> [WHAT NEEDS TO BE DONE]
Starting with the line that contains "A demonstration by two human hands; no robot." and stopping after the line that contains "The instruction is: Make", copy the entries below exactly. Include nothing else.

[Dataset excerpts]
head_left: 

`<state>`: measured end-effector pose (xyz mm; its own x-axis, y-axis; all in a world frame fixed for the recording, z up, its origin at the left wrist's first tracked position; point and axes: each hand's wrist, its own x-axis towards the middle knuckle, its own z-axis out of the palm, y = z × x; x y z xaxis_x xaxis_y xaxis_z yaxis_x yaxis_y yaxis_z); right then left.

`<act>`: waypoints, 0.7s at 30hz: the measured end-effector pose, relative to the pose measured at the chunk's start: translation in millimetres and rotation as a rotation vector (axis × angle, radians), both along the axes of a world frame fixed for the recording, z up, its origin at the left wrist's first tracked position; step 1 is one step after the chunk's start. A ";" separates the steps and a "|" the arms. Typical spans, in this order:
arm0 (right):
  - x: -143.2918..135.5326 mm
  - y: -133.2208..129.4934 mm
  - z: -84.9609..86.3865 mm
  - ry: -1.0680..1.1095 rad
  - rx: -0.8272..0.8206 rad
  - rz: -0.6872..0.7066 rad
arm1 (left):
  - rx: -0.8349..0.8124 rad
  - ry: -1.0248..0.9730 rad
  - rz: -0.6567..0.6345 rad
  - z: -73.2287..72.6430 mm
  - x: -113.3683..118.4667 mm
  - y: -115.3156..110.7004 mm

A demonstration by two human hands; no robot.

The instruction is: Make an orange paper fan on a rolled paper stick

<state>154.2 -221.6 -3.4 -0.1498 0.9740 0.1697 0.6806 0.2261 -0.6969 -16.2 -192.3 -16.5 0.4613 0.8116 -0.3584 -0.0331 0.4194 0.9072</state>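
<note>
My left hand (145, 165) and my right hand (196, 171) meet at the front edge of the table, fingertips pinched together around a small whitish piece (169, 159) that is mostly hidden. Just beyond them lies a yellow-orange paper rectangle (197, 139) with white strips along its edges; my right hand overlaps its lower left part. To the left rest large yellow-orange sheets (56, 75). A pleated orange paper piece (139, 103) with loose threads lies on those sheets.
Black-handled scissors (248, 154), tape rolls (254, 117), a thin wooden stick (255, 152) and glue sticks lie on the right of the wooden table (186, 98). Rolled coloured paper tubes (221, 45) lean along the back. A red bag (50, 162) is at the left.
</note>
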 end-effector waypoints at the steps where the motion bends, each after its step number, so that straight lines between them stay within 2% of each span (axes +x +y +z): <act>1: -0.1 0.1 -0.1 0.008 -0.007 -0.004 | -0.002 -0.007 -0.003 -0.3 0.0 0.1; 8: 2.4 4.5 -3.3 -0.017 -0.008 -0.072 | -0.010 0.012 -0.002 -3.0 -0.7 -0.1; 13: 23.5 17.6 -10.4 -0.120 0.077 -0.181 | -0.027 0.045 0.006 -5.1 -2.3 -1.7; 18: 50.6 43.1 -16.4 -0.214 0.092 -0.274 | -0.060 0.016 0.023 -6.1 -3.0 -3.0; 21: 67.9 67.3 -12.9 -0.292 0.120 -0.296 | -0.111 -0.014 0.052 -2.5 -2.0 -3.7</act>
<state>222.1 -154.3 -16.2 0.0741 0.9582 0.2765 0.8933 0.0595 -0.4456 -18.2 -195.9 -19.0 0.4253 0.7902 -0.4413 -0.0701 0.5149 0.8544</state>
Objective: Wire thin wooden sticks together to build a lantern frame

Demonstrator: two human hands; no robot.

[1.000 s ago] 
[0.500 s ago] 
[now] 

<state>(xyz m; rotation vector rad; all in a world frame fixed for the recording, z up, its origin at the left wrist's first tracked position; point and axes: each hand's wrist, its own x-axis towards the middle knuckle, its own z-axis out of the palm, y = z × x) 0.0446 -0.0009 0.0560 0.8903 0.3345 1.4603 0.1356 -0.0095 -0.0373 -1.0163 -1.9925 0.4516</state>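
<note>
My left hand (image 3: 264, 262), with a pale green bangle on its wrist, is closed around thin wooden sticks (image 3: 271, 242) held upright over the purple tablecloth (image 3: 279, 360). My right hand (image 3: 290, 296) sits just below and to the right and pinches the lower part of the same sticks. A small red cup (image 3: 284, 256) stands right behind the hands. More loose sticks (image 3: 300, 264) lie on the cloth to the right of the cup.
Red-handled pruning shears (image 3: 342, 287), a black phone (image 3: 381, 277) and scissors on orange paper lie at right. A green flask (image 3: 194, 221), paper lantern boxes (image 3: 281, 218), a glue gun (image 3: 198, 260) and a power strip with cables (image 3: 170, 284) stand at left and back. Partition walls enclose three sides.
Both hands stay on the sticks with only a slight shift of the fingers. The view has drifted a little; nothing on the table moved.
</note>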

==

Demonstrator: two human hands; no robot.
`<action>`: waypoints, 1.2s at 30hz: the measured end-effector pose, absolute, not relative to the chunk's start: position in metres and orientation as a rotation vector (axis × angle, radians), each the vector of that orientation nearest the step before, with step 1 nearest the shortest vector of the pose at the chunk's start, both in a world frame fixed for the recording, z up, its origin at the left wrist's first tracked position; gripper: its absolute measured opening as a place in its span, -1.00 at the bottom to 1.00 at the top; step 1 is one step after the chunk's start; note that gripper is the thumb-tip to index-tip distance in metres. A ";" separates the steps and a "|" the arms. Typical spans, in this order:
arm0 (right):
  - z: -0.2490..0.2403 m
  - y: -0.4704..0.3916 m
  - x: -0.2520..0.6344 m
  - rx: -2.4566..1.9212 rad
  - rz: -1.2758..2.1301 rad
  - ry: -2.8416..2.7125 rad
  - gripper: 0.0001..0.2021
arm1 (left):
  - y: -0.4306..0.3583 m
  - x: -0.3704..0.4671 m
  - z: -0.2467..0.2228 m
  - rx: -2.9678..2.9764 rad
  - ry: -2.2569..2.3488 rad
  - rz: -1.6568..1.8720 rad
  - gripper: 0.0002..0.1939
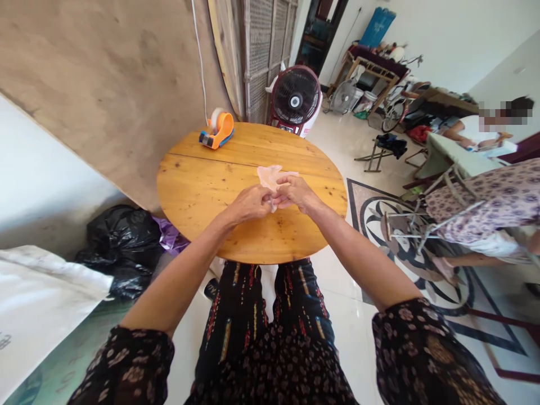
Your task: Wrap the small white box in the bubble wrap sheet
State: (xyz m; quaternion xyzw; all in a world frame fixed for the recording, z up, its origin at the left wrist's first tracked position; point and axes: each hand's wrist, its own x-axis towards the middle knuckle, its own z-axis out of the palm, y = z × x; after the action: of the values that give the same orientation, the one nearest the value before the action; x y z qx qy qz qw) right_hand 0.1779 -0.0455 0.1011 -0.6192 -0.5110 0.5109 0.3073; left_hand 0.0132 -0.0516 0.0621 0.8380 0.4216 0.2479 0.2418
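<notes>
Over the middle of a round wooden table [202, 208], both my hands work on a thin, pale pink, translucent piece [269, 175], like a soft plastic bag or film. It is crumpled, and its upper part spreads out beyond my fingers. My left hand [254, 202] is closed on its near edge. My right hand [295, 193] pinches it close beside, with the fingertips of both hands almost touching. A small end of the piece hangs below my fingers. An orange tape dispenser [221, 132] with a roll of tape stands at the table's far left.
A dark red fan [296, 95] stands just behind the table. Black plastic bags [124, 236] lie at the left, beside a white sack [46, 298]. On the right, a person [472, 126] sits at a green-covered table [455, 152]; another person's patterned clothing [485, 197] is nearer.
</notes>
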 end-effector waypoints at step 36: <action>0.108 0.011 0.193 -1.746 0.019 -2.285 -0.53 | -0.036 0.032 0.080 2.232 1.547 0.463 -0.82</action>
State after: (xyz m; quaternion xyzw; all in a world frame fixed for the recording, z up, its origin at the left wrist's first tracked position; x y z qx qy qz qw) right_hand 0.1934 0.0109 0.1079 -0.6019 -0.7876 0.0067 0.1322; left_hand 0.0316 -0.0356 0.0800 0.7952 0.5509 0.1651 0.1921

> [TASK RESPONSE]
A demonstration by two human hands; no robot.

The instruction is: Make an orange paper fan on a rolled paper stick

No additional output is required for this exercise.